The fight before the high court involves the Federal Communications Commission’s system for how much competitors must pay phone companies to lease this equipment. In implementing the 1996 law, the FCC decided the rivals should pay based on the current and future worth of the existing network and its services. 

But Bell companies such as Verizon Communications – formed by the merger of Bell Atlantic and GTE Corp.– say the FCC’s pricing structure ignores the billions of dollars they have spent over the years to build and maintain the phone system. 

They want a rate structure that includes the historical costs of running the network over the years. Verizon said Monday it was pleased by the court’s decision to review the case. 

The Bells also object to the way the commission required them to combine elements of existing phone networks for lease to companies that want to enter the market, if those companies request it. 

Local competitors, which support the FCC’s system, aren’t all fledgling upstarts. Such heavyweights as long-distance companies like WorldCom are also trying to get into local business. 

The FCC’s pricing structure “is critical if consumers are to finally have a choice for local phone carriers as promised by Congress nearly five years ago,” said Julie Moore of WorldCom, which leases Bell lines to offer local service in a number of markets. 

The commission contends its rules will spur “the development of competition in all communications markets,” said FCC general counsel Christopher Wright. 

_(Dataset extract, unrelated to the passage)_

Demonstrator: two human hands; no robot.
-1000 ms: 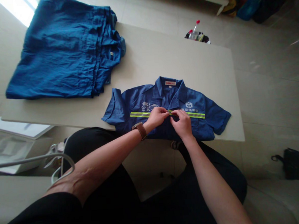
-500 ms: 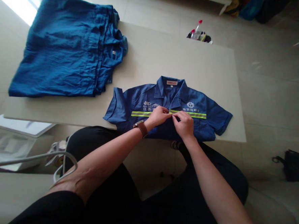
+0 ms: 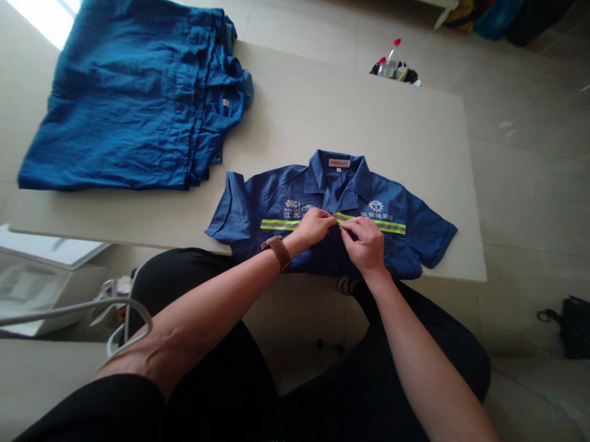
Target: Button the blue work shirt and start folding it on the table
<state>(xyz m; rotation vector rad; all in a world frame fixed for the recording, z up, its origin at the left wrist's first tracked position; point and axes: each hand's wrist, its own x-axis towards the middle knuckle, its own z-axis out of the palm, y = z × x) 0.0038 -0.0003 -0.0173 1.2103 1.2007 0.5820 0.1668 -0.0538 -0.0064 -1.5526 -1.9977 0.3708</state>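
Left hand (image 3: 314, 228) and right hand (image 3: 366, 243) each pinch the small shirt (image 3: 405, 231) at its front opening; folded blue garments (image 3: 127, 98) lie at ten o'clock on the table (image 3: 319, 119), bottles (image 3: 390, 58) at one.

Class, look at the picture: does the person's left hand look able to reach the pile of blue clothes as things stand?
Probably yes. The left hand is at the shirt, the pile lies to its far left, and only bare table lies between, though it looks a long stretch.

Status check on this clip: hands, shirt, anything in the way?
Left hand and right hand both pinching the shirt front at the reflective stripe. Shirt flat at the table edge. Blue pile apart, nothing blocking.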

Some companies have sought to bypass the existing phone networks. For example, AT&T and other cable operators have begun offering local phone service over their cable lines directly to people’s homes. And some consumers have replaced their regular phones with wireless service at home. 

But consumer advocates say these options are just developing and that a fair pricing structure is still needed to bolster competition for traditional local phone service. 

The court’s decision will determine “whether we are going to see choices develop in the marketplace at or below today’s prices levels or only at much higher price levels,” said Gene Kimmelman of Consumers Union, which supports the FCC’s rates. 

An appeals court threw out the government’s pricing structure last year, saying the costs should be based on actual equipment being provided by local phone companies rather than on hypothetical systems using the most efficient technology. 

But the appeals court did not embrace the Bell companies’ arguments that they should be compensated for their investment over the years in maintaining the phone system. 

Local phone companies, their rivals and the FCC all asked the Supreme Court to get involved. The court will not hear the case this term but is likely to do so in the fall. 

The case is a follow-up to a January 1999 Supreme Court ruling that upheld the federal government’s authority to set the price rules. 

Justice Sandra Day O’Connor, who has stock in AT&T and MCI, did not participate in the decision to review the case. 

The cases are Verizon Communications v. FCC, 00-511; FCC v. Iowa Utilities Board, 00-587; General Communication Inc. v. Iowa Utilities Board, 00-602; AT&T Corp. v. Iowa Utilities Board, 00-590; WorldCom Inc. v. Verizon, 00-555.